Par René DOKOU, le 09 Septembre 2025
(IMPARTIAL ACTU)- Le Togo vient de franchir une étape décisive dans la lutte contre le changement climatique. Le 1er juillet 2025, le pays a officiellement lancé les Plans de développement régionaux (PDR), un outil novateur de planification territoriale impulsé par le Président du Conseil, Faure Essozimna Gnassingbé. Objectif : inscrire durablement l’adaptation climatique au cœur du développement et bâtir des territoires plus résilients et inclusifs.
Une planification territoriale tournée vers le climat
Les PDR constituent le prolongement direct du Plan national d’adaptation au changement climatique, actualisé en décembre 2024. Contrairement aux approches classiques, ils ne se limitent plus aux critères économiques ou démographiques. Ils introduisent une exigence nouvelle : intégrer systématiquement les vulnérabilités climatiques propres à chaque région dans les stratégies de développement.
Le processus, largement participatif, mobilise déjà les acteurs du secteur environnemental et les communautés locales. Chaque territoire dispose désormais d’un document d’adaptation régional, reflet de ses réalités socio-économiques, garantissant une résilience mieux ciblée.
Des financements à la mesure des ambitions
Pour accompagner cette orientation, le gouvernement a débloqué des financements sans précédent. Un budget de 305 milliards de FCFA est consacré au Plan d’adaptation et de gestion du Lac Togo, incluant la restauration écologique, la protection des écosystèmes et la mise en place de systèmes de surveillance environnementale.
Parallèlement, 25 millions de dollars US (soit environ 8,5 milliards de FCFA) soutiennent le renforcement des capacités locales et nationales en gestion des risques climatiques. Formations, outils de planification et dispositifs de réponse rapide aux catastrophes en sont les principaux volets.
À cela s’ajoute une enveloppe supplémentaire de 17 milliards de FCFA, issue du Fonds vert pour le climat, pour un projet quinquennal d’adaptation centré sur la résilience communautaire et la préservation des ressources naturelles.
Des actions concrètes sur le terrain
Ces financements se traduisent par des initiatives visibles. Outre le cadre juridique renforcé en matière de politique climatique, le pays a engagé une vaste campagne nationale de reboisement.
À fin août 2025, plus de 9 millions de plants avaient été mis en terre, couvrant 11 544 hectares. Au total, 21 millions de plants sont mobilisés pour porter la surface reboisée à 125 532 hectares. L’objectif, ambitieux, consiste à hisser la couverture forestière à 25 % du territoire national et à planter un milliard d’arbres d’ici 2030.
Cette stratégie vise à enrayer la déforestation, protéger les sols, améliorer la régulation hydrique et accroître la capacité des écosystèmes à absorber le carbone.
Une volonté politique assumée
Derrière ces avancées, se dessine une volonté politique claire.
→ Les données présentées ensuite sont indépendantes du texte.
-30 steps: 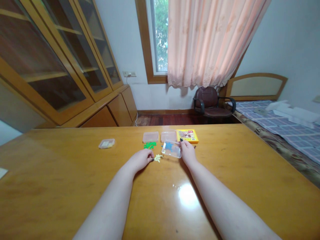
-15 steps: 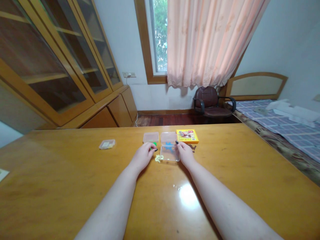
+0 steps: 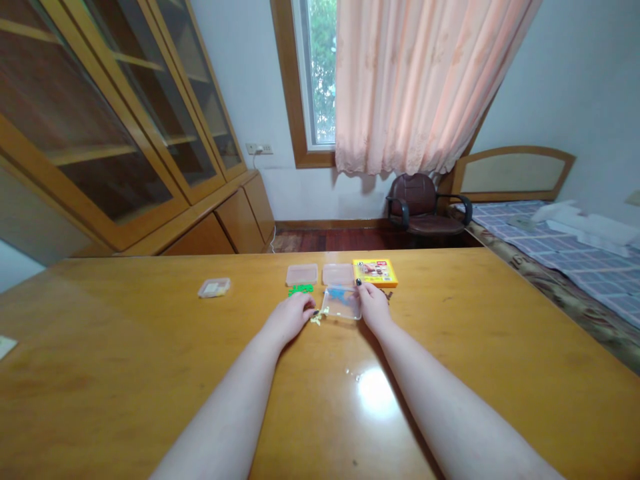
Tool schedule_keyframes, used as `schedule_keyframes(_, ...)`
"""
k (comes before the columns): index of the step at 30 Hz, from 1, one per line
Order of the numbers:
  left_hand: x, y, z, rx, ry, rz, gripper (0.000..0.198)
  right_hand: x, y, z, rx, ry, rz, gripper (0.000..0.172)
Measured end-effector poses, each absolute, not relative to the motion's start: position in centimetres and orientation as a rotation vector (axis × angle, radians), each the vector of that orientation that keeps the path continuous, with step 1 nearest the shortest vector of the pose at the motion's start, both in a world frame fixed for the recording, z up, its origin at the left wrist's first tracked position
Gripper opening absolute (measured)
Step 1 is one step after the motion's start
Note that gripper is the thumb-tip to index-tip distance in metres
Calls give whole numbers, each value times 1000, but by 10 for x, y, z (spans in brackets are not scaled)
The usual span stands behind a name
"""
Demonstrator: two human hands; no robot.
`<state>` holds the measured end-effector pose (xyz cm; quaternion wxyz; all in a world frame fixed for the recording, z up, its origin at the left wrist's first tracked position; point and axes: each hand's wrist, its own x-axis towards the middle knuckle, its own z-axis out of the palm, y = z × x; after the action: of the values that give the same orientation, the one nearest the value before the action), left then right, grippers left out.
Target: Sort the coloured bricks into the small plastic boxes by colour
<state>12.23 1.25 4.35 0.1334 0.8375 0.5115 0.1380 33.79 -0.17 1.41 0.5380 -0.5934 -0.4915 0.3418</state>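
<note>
My right hand point(image 3: 375, 308) grips a clear plastic box point(image 3: 350, 311) by its right side, thumb at the far corner. A few pale yellow pieces show at the box's left and lower edge. My left hand point(image 3: 293, 315) is beside the box's left edge, fingers closed together; what they hold, if anything, is too small to make out. Just below its fingertips lies a small heap of pale yellow pieces point(image 3: 315, 320). Green pieces point(image 3: 301, 289) lie beyond my left hand. Blue pieces point(image 3: 336, 293) show through and behind the box. Brown pieces point(image 3: 389, 295) are partly hidden behind my right hand.
Two clear containers, a left one point(image 3: 301, 274) and a right one point(image 3: 337, 274), stand in a row with a yellow printed box point(image 3: 376, 273). Farther left on the wooden table point(image 3: 150, 373) is another small clear box point(image 3: 215, 287). A chair point(image 3: 420, 207) stands beyond the table.
The clear box has tilted and shifted slightly right with my right hand. My left hand has moved down and right toward the pale yellow heap, uncovering the green pieces. That heap looks smaller.
</note>
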Motion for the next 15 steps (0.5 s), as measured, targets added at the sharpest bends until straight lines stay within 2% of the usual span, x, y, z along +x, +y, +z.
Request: schedule_keyframes(15, 122, 15, 40, 2297, 1556, 355, 14, 337, 0, 10, -1401, -1168, 791, 33)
Le Président du Conseil, Faure Gnassingbé, entend dépasser les simples engagements internationaux pour mettre en œuvre une action climatique concrète, ancrée dans la réalité des populations.
Il s’agit de protéger en priorité les communautés les plus vulnérables, de sécuriser les moyens de subsistance et de bâtir un modèle de développement qui conjugue durabilité, inclusion et prospérité.
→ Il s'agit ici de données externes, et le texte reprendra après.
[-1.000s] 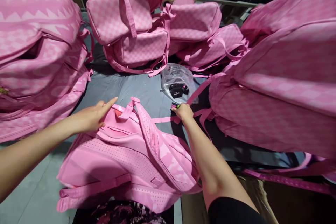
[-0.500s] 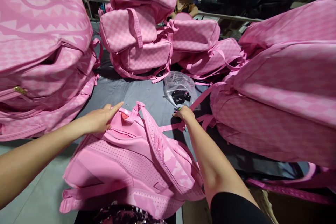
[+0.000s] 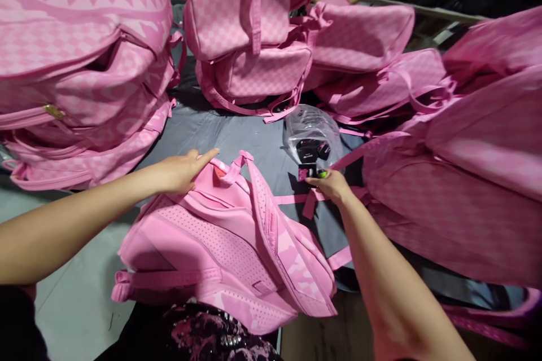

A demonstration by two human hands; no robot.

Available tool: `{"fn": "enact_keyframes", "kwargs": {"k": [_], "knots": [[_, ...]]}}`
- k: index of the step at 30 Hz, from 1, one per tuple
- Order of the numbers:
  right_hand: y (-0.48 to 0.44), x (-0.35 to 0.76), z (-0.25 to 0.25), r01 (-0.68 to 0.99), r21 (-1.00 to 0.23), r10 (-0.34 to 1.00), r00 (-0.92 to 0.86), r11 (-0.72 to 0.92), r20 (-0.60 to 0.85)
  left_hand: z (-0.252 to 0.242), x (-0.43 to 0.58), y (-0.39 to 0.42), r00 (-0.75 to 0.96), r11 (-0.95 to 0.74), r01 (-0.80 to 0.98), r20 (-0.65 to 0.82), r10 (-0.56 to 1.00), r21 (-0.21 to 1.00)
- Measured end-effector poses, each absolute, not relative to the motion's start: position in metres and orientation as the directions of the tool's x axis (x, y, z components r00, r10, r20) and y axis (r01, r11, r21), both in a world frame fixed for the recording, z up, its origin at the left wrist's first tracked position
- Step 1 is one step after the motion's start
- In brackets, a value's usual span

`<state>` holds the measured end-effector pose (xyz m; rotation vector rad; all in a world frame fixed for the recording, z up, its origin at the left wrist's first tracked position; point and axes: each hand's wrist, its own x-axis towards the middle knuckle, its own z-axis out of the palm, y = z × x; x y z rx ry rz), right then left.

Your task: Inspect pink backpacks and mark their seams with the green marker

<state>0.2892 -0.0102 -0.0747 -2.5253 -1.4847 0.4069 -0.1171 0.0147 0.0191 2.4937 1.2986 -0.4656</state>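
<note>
Here was the left hand [image 3: 180, 174], up on the far-left edge of the pink backpack [image 3: 203, 237], index finger straight out past the rim, thumb bent over the opening! Whether it pinched the fabric or only rested there, you couldn't tell. And the right hand [image 3: 334, 185]? Closed, thumb and fingers nipping a small black-and-pink piece [image 3: 306, 173], out beyond the backpack's far-right side, well apart from the opening.

That was the relation that counted: from the right hand's grip, the backpack's mouth lay across to the left, past the upright loop of the shoulder strap [image 3: 266, 220], with the left hand far the nearer to it. The backpack's long axis slanted, far-left to near-right, its dotted back panel facing the wearer.

Just behind the held piece, farther out from the backpack, sat a clear plastic bag [image 3: 311, 124] with dark items [image 3: 308, 150] inside. A narrow pink strap [image 3: 292, 199] ran from the backpack's right toward the right hand; its other end was hard to trace.
</note>
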Motion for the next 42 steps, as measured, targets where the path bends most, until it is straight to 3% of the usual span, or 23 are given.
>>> {"fn": "enact_keyframes", "kwargs": {"k": [3, 7, 11, 14, 18, 22, 29, 32, 35, 40, 42], "knots": [[-0.031, 0.256, -0.042, 0.866, -0.396, 0.947, 0.319, -0.307, -0.036, 0.017, -0.116, 0.015, 0.524, -0.509, 0.847, -0.394, 0.755, 0.151], [-0.067, 0.182, 0.000, 0.826, -0.518, 0.951, -0.065, 0.221, 0.301, 0.017, -0.121, 0.009, 0.541, -0.506, 0.840, -0.370, 0.756, 0.194], [-0.086, 0.119, 0.013, 0.753, -0.525, 0.904, -0.222, 0.397, 0.364, 0.020, -0.137, 0.000, 0.563, -0.476, 0.820, -0.302, 0.769, 0.317], [-0.085, 0.090, 0.011, 0.792, -0.437, 0.904, -0.358, 0.427, 0.233, 0.018, -0.153, -0.009, 0.559, -0.416, 0.782, -0.228, 0.797, 0.464], [-0.084, 0.066, 0.015, 0.901, -0.195, 0.909, -0.409, 0.388, -0.080, 0.002, -0.173, -0.034, 0.540, -0.391, 0.677, -0.061, 0.839, 0.623], [-0.085, 0.051, 0.015, 0.907, -0.080, 0.894, -0.421, 0.413, -0.153, -0.027, -0.187, -0.064, 0.544, -0.460, 0.658, 0.047, 0.838, 0.596], [-0.072, 0.037, -0.004, 0.877, -0.162, 0.855, -0.477, 0.451, -0.204, -0.056, -0.183, -0.079, 0.431, -0.467, 0.762, 0.187, 0.883, 0.449], [-0.073, 0.033, 0.006, 0.862, -0.073, 0.824, -0.503, 0.502, -0.260, -0.056, -0.182, -0.079, 0.428, -0.476, 0.761, 0.210, 0.879, 0.440], [-0.073, 0.024, 0.015, 0.874, -0.011, 0.857, -0.478, 0.485, -0.191, -0.057, -0.185, -0.078, 0.442, -0.500, 0.741, 0.234, 0.866, 0.449], [-0.057, -0.001, 0.010, 0.812, -0.261, 0.822, -0.561, 0.523, -0.100, -0.059, -0.191, -0.074, 0.470, -0.527, 0.726, 0.242, 0.849, 0.442], [-0.050, -0.007, 0.008, 0.805, -0.287, 0.818, -0.566, 0.520, -0.106, -0.061, -0.193, -0.072, 0.472, -0.532, 0.721, 0.249, 0.846, 0.443]]}}
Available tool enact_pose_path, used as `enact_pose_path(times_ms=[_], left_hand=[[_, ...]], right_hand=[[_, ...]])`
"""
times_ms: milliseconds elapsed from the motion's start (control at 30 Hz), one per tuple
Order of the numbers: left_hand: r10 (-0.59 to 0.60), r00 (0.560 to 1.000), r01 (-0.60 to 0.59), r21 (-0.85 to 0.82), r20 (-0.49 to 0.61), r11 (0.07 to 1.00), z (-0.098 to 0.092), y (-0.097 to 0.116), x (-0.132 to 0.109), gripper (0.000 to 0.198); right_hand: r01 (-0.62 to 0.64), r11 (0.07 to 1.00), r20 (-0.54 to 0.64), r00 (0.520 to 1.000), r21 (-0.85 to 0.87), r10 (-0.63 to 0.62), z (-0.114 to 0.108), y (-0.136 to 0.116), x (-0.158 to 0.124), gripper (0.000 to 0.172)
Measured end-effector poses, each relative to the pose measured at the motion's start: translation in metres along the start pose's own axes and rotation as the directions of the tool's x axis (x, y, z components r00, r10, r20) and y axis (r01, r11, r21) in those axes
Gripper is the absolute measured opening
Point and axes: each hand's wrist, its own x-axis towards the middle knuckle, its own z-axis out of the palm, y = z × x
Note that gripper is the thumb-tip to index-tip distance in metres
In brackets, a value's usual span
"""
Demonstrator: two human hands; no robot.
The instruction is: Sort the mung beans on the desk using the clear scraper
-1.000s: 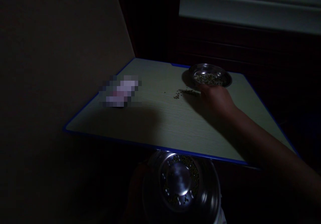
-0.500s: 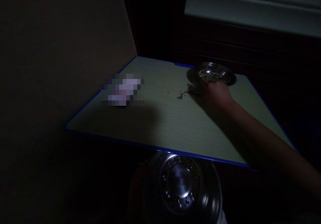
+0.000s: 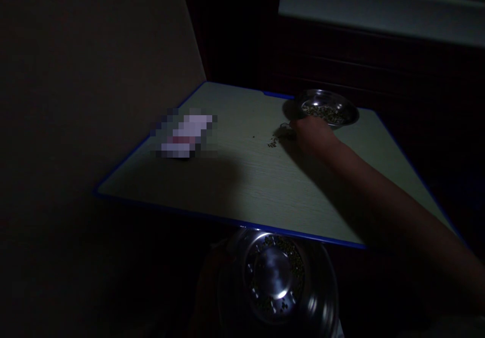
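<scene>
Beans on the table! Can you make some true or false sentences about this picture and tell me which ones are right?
The right hand is beside the metal plate. True.
The metal plate is empty. False: it holds beans.
Loose beans lie on the table. True.
The big metal bowl sits on the table. False: it is below the table's front edge.
</scene>
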Motion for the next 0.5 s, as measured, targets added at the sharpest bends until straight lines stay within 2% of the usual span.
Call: enact_pose_path(times_ms=[167, 500], left_hand=[[-0.030, 1.000, 0.030, -0.108, 0.003, 0.994, 0.007, -0.007, 0.004, 0.029], [-0.059, 0.998, 0.058, -0.284, 0.004, 0.957, 0.002, -0.011, 0.004, 0.032]], right_hand=[[0.111, 0.994, -0.022, 0.994, 0.018, -0.110, -0.010, -0.009, -0.004, 0.031], [0.290, 0.951, -0.002, 0.957, 0.112, -0.291, -0.026, -0.030, -0.036, 0.031]])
Vers un Togo plus vert et plus résilient
Avec les PDR, le Togo opère un véritable changement de paradigme. Les enjeux climatiques deviennent des leviers de planification territoriale et non plus de simples contraintes.
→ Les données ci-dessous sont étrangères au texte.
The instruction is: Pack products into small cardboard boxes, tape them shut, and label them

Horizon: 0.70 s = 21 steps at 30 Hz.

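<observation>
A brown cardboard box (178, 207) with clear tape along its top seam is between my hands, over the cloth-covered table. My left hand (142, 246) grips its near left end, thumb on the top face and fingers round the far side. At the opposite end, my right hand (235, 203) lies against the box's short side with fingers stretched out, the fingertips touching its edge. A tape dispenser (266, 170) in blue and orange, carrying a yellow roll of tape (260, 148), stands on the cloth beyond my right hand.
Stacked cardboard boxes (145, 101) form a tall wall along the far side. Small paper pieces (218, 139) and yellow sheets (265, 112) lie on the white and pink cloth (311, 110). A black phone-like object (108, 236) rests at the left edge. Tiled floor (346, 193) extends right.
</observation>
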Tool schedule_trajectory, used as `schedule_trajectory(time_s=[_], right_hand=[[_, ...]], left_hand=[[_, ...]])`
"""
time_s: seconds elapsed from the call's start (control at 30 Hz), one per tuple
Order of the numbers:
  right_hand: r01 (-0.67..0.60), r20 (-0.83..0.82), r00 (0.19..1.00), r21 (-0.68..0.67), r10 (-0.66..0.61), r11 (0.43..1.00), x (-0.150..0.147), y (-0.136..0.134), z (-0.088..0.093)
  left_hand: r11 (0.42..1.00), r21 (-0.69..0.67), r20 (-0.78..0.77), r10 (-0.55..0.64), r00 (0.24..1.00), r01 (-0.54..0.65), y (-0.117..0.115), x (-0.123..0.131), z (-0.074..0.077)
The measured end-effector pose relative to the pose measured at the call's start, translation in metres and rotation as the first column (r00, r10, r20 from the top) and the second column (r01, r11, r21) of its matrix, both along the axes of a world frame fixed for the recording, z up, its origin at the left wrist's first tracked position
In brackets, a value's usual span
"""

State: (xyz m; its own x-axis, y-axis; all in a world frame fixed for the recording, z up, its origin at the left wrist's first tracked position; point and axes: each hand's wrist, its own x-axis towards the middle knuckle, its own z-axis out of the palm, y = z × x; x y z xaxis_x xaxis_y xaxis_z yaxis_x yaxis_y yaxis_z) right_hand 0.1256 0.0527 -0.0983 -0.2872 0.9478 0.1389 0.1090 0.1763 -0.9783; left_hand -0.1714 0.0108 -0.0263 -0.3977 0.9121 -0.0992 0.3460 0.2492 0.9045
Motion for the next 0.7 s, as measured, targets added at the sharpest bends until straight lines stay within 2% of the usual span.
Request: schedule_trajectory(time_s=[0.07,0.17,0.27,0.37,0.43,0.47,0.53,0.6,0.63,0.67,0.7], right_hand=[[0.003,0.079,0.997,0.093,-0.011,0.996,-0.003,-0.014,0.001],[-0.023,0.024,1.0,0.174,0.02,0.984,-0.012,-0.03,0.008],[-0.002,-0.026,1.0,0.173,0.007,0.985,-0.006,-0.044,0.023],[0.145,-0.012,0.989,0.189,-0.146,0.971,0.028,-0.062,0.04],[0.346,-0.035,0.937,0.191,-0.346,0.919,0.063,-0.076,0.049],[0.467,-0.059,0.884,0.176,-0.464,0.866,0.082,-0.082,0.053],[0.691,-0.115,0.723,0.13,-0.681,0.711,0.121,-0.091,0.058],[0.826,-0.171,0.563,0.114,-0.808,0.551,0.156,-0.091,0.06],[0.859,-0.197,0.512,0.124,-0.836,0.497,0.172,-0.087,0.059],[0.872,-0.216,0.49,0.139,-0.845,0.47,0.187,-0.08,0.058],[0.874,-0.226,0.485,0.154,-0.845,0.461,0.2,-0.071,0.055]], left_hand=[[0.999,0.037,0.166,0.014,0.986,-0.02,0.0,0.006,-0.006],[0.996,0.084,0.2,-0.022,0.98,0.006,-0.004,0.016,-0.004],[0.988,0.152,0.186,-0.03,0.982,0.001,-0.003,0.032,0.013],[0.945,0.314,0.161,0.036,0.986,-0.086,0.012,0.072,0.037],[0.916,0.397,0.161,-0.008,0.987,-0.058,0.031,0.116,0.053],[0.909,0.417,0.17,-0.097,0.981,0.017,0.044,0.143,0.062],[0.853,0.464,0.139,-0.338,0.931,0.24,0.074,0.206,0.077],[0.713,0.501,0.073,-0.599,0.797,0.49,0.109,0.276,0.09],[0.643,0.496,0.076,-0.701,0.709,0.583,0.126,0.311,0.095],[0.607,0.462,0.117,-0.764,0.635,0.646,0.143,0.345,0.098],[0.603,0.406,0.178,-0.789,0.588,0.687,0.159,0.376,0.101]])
Ce choix stratégique inscrit le pays dans la dynamique des grands accords internationaux, en particulier l’Accord de Paris et les Objectifs de développement durable (ODD). Plus encore, il traduit une vision d’avenir : faire du Togo un État résilient, capable d’anticiper les chocs climatiques tout en garantissant un mieux-être durable à ses citoyens.
À travers cette gouvernance climatique renforcée, le Togo confirme qu’il n’est plus question d’attendre, mais d’agir. Et d’agir vite.